Impact Follow-up: Town Hall Boards Removed
1 min read
Shimla, Jan 08, 2026 Ritanjali Hastir
After nearly a month of sustained attention and follow-up, the advertisement boards installed on the historic Town Hall have finally been taken down.
Heritage Sold, Respect Lost: Town Hall Turned Into Billboard
The correction comes after Himachal Tonite consistently raised concerns around the commercial misuse of a protected heritage structure, keeping the issue alive through continuous reporting and public scrutiny. The coverage helped maintain focus on the larger question of dignity, accountability, and respect for heritage spaces.

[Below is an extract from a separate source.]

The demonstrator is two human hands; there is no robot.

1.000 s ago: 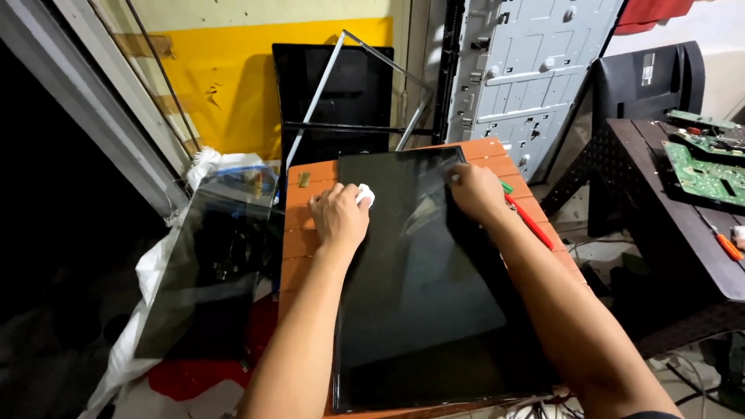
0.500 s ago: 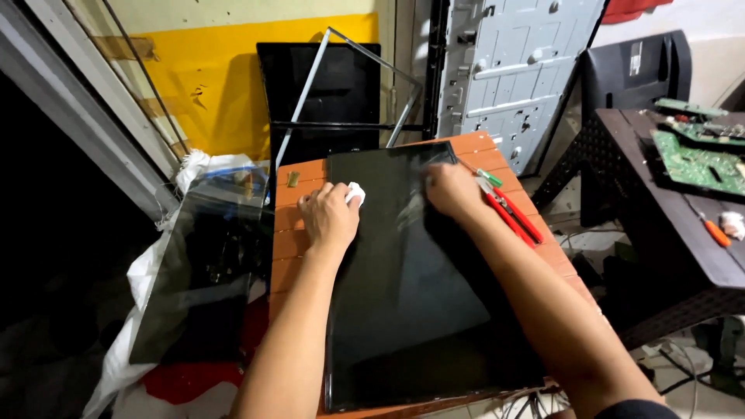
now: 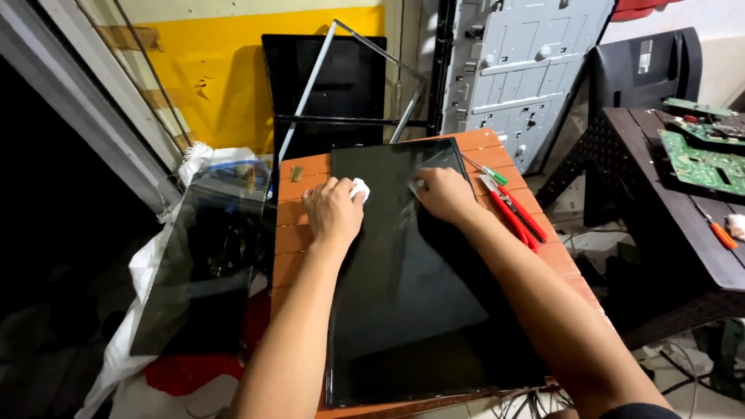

The removal of the boards is less about correction and more about healing a hurt. For many, the Town Hall is not just a structure of stone and history but a quiet witness to memories, gatherings, and a shared sense of belonging. Seeing it reduced to an advertising surface felt like a personal loss—a betrayal of something deeply held.
What led to this moment was not a single effort, but the collective unease of citizens who refused to look away. Voices soft and loud that kept returning to the same question: Is this how we treat what we inherit? That persistence, rooted in emotion and memory, eventually found its way into action.
This outcome reminds us that heritage survives not only through policies or permissions but also through the care people feel for it. And perhaps that is what must guide the future—respect born from connection, so that our landmarks remain places of memory, not backdrops for commerce.